• _Work required_
A word-for-word copy of all entries is required, without images.

◇ ◇ ◇ ◇ ◇

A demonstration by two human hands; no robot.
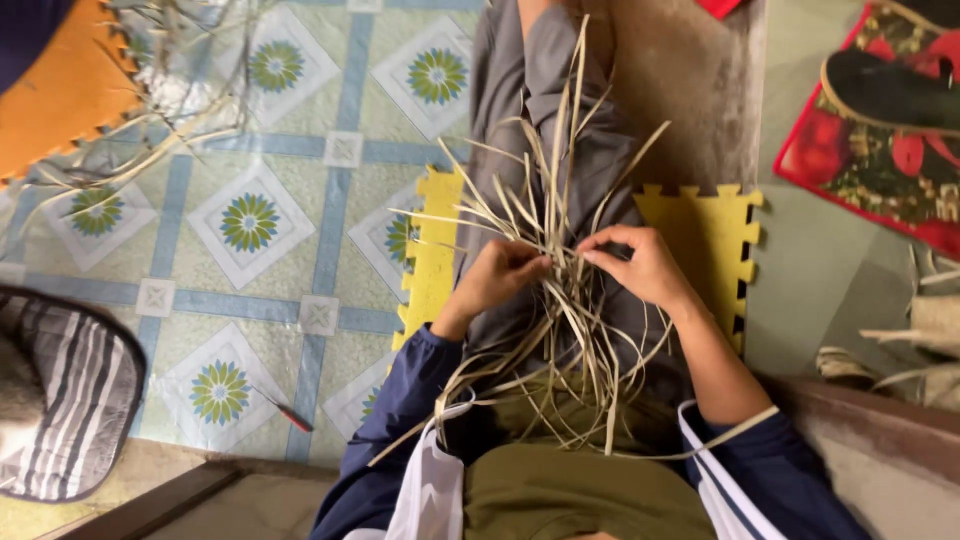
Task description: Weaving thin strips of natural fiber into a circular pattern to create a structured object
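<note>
Black sandal (890,92) at upper right was cut by the frame edge; striped cushion (70,400) at lower left likewise; fingertips stayed hidden among the straw strips (560,300).

There is no package, no label, no sign and no screen in this view, neither near the hands nor farther from them.
</note>
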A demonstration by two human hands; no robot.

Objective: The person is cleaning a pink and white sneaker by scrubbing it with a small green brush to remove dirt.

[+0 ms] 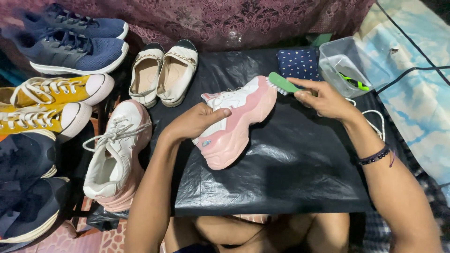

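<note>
Pink-and-white chunky sneaker (236, 119) lies on black plastic sheet (290, 164), long axis diagonal, one end toward upper right. Left hand (197, 122) clamps around its upper. Right hand (323, 99) grips green brush (282, 83), bristles touching the sneaker's upper-right end.

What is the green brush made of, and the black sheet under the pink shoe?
The green brush looks like smooth hard plastic with pale bristles. The black sheet seems to be thin plastic film: it is shiny and crinkled. The pink shoe has a matte, rubbery-looking sole.
</note>
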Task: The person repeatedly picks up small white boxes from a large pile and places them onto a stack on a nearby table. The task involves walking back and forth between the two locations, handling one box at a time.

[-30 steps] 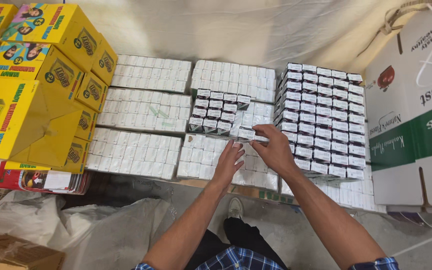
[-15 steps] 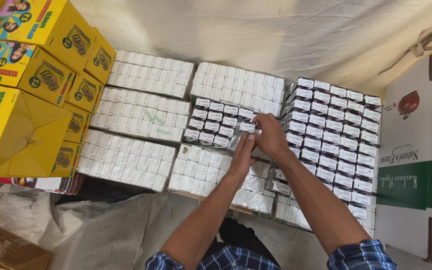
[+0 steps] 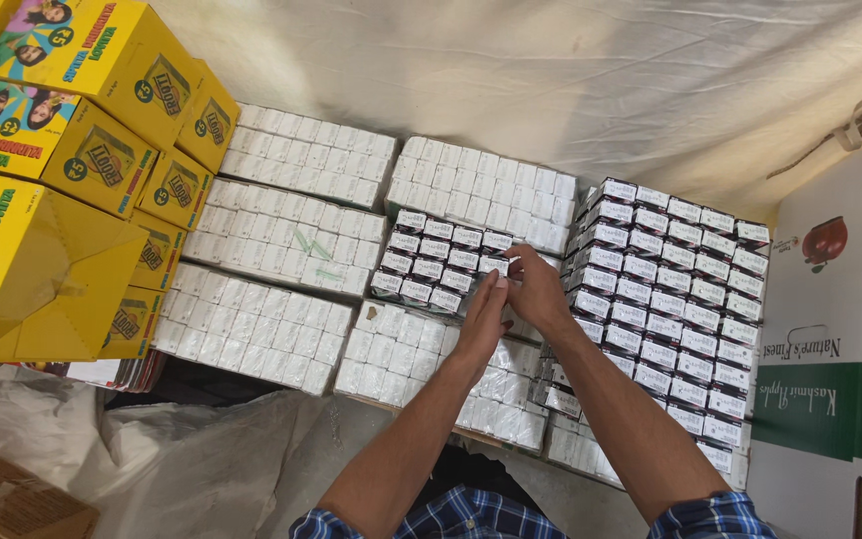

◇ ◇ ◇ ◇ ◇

• _Output for this exercise_
A demonstration by two human hands; no robot.
Task description: Weaving thin strips of natural fiber into a circular pattern to create a structured object
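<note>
Black sandal (890,92) at upper right was cut by the frame edge; striped cushion (70,400) at lower left likewise; fingertips stayed hidden among the straw strips (560,300).

There is no package, no label, no sign and no screen in this view, neither near the hands nor farther from them.
</note>
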A demonstration by two human hands; no robot.

Objective: The person is cleaning a pink and white sneaker by scrubbing it with a small green brush to remove dirt.

[+0 ms] 

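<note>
Pink-and-white chunky sneaker (236, 119) lies on black plastic sheet (290, 164), long axis diagonal, one end toward upper right. Left hand (197, 122) clamps around its upper. Right hand (323, 99) grips green brush (282, 83), bristles touching the sneaker's upper-right end.

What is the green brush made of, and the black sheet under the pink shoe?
The green brush looks like smooth hard plastic with pale bristles. The black sheet seems to be thin plastic film: it is shiny and crinkled. The pink shoe has a matte, rubbery-looking sole.
</note>
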Task: The person repeatedly picks up small white boxes from a large pile and places them onto a stack on a nearby table. The task involves walking back and forth between the two locations, handling one box at a time.

[-30 steps] 
[-15 steps] 
[+0 steps] 

Nothing more belongs to this exercise.